INFORMATION PROVIDED:
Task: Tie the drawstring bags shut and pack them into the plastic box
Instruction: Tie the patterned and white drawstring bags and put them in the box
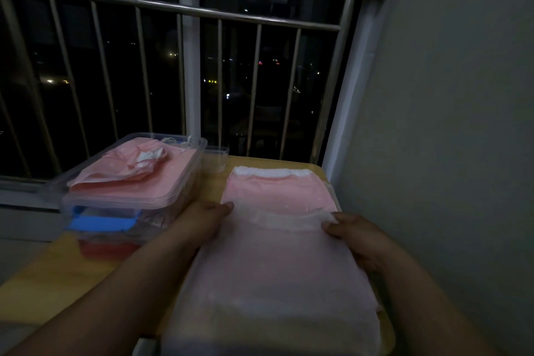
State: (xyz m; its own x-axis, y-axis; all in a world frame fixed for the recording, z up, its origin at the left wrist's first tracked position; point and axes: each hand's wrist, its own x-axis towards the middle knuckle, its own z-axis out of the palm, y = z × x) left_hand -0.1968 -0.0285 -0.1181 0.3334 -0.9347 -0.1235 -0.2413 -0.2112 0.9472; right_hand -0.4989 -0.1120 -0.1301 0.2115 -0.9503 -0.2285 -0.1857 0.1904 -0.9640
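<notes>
A flat stack of pale pink drawstring bags (277,196) lies on the right half of the wooden table (57,274). The top bag (268,269) stretches toward me, and I hold it by both sides near its white drawstring hem. My left hand (208,217) grips its left edge. My right hand (355,237) pinches the right edge, thumb on top. To the left stands the clear plastic box (190,173), which holds pink bags (130,182); the one on top has a gathered white mouth (150,156).
The plastic box rests on another clear box with blue (101,222) and red contents. A small clear cup (216,159) stands behind the two. A barred window (185,9) runs along the back, and a wall (448,124) closes the right side.
</notes>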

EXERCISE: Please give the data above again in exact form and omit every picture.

WRITTEN SOLUTION:
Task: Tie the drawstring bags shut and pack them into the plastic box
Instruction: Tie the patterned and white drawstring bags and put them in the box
State: (xyz m; its own x-axis, y-axis; all in a world frame fixed for the recording, z up, its origin at the left wrist's first tracked position; point and axes: each hand's wrist, its own x-axis towards the middle knuckle, its own z-axis out of the palm, y = z × x) left_hand -0.1968 -0.0285 -0.1181 0.3334 -0.9347 -0.1235 -0.2413 -0.2112 0.9472; right_hand -0.4989 -0.1120 -0.1301 0.2115 -0.9503 -0.2285 -0.1857 0.1904 -0.9640
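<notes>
A flat stack of pale pink drawstring bags (277,196) lies on the right half of the wooden table (57,274). The top bag (268,269) stretches toward me, and I hold it by both sides near its white drawstring hem. My left hand (208,217) grips its left edge. My right hand (355,237) pinches the right edge, thumb on top. To the left stands the clear plastic box (190,173), which holds pink bags (130,182); the one on top has a gathered white mouth (150,156).
The plastic box rests on another clear box with blue (101,222) and red contents. A small clear cup (216,159) stands behind the two. A barred window (185,9) runs along the back, and a wall (448,124) closes the right side.
</notes>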

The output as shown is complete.